• **What to work on**
Print the listing below exactly as written.

• **Supplied material**
■ ■ ■ ■

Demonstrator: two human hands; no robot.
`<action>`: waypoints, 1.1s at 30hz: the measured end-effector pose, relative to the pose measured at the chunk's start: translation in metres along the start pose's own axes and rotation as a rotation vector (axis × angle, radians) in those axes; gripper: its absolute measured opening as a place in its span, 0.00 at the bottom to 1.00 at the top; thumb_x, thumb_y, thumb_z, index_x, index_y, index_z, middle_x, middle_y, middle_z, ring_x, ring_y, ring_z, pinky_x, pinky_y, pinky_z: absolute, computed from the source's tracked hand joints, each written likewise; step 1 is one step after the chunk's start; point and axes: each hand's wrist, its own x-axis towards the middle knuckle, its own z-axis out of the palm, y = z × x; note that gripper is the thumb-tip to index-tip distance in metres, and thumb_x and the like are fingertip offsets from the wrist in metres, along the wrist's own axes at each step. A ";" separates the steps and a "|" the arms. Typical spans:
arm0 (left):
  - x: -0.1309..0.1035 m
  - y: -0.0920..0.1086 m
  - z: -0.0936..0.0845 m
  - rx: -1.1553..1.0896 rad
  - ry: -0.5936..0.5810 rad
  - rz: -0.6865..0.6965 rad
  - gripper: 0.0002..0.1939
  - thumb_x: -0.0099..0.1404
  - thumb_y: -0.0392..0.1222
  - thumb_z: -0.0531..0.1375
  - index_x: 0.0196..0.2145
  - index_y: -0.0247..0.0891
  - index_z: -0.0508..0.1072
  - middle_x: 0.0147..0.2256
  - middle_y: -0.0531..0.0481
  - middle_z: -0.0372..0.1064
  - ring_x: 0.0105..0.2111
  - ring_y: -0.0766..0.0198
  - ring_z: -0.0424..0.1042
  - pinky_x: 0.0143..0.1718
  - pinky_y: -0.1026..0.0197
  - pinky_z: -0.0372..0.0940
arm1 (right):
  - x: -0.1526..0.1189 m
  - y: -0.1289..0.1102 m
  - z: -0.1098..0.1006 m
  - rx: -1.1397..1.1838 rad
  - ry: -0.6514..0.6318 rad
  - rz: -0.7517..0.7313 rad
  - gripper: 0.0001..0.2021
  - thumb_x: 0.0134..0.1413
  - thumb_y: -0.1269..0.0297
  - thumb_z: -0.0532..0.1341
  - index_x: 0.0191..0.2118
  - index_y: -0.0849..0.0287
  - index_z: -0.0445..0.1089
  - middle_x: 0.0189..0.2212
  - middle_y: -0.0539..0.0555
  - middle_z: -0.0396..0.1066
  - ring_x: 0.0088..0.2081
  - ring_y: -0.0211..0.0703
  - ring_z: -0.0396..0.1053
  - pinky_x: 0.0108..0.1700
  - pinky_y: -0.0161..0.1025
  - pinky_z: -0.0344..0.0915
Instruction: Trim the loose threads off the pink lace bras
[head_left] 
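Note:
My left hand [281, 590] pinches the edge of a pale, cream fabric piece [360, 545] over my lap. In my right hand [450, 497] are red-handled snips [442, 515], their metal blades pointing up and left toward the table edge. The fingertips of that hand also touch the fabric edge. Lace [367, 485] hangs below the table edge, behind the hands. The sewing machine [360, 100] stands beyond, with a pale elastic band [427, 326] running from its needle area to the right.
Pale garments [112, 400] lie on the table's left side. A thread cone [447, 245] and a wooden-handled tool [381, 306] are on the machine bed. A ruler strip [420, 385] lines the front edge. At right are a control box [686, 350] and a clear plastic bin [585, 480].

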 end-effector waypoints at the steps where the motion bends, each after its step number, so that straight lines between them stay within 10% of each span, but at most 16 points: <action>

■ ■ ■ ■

• **Written response**
Demonstrator: two human hands; no robot.
`<action>`: waypoints, 1.1s at 30hz: the measured end-effector pose, relative to the pose measured at the chunk's start: translation in metres along the start pose's own axes and rotation as a rotation vector (axis × angle, radians) in those axes; gripper: its absolute measured opening as a place in its span, 0.00 at the bottom to 1.00 at the top; thumb_x, thumb_y, thumb_z, index_x, index_y, index_z, middle_x, middle_y, middle_z, ring_x, ring_y, ring_z, pinky_x, pinky_y, pinky_z: absolute, computed from the source's tracked hand joints, each written likewise; step 1 is one step after the chunk's start; point and axes: each hand's wrist, its own x-axis towards the middle knuckle, its own z-axis out of the palm, y = z × x; note that gripper is the thumb-tip to index-tip distance in metres, and thumb_x and the like are fingertip offsets from the wrist in metres, along the wrist's own axes at each step. A ";" separates the steps and a "|" the arms. Typical spans:
arm0 (left):
  - x: -0.1309..0.1035 m
  - y: -0.0920..0.1086 m
  - z: -0.0936..0.0845 m
  - rx: -1.1553..1.0896 rad
  - ry: -0.5936..0.5810 rad
  - rz: -0.6865..0.6965 rad
  - gripper: 0.0002..0.1939
  - thumb_x: -0.0099..0.1404
  - thumb_y: -0.0392..0.1222
  - thumb_z: -0.0531..0.1375
  - index_x: 0.0196..0.2145
  - index_y: -0.0247..0.0891
  - index_z: -0.0508..0.1072
  - middle_x: 0.0147..0.2256
  - middle_y: -0.0531..0.0481
  - middle_z: -0.0372..0.1064
  - ring_x: 0.0105..0.2111
  - ring_y: -0.0766..0.0198
  - ring_z: -0.0424..0.1042
  - pinky_x: 0.0143..0.1718
  - pinky_y: -0.1026..0.0197
  - pinky_z: -0.0372..0.0940
arm1 (right):
  - x: -0.1526..0.1189 m
  - y: -0.1289..0.1102 m
  - z: -0.1098..0.1006 m
  - rx: -1.1397..1.1838 rad
  - ry: -0.6514..0.6318 rad
  - rz: -0.7517..0.7313 rad
  - gripper: 0.0001..0.2021
  - thumb_x: 0.0134..0.1413
  - thumb_y: -0.1269..0.0297
  - thumb_z: -0.0532..0.1341
  - index_x: 0.0191..0.2118
  - index_y: -0.0849..0.0287
  - index_z: -0.0445..0.1089
  - middle_x: 0.0189..0.2212
  - middle_y: -0.0539..0.0555
  - middle_z: -0.0396..0.1066
  - ring_x: 0.0088..0.2081
  - ring_y: -0.0211..0.0703
  - ring_z: -0.0396..0.1053
  - pinky_x: 0.0108..0.1700
  - pinky_y: -0.0161..0.1025
  - pinky_z: -0.0344..0.0915
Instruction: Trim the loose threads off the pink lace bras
[head_left] 
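Note:
My left hand [281, 590] pinches the edge of a pale, cream fabric piece [360, 545] over my lap. In my right hand [450, 497] are red-handled snips [442, 515], their metal blades pointing up and left toward the table edge. The fingertips of that hand also touch the fabric edge. Lace [367, 485] hangs below the table edge, behind the hands. The sewing machine [360, 100] stands beyond, with a pale elastic band [427, 326] running from its needle area to the right.
Pale garments [112, 400] lie on the table's left side. A thread cone [447, 245] and a wooden-handled tool [381, 306] are on the machine bed. A ruler strip [420, 385] lines the front edge. At right are a control box [686, 350] and a clear plastic bin [585, 480].
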
 end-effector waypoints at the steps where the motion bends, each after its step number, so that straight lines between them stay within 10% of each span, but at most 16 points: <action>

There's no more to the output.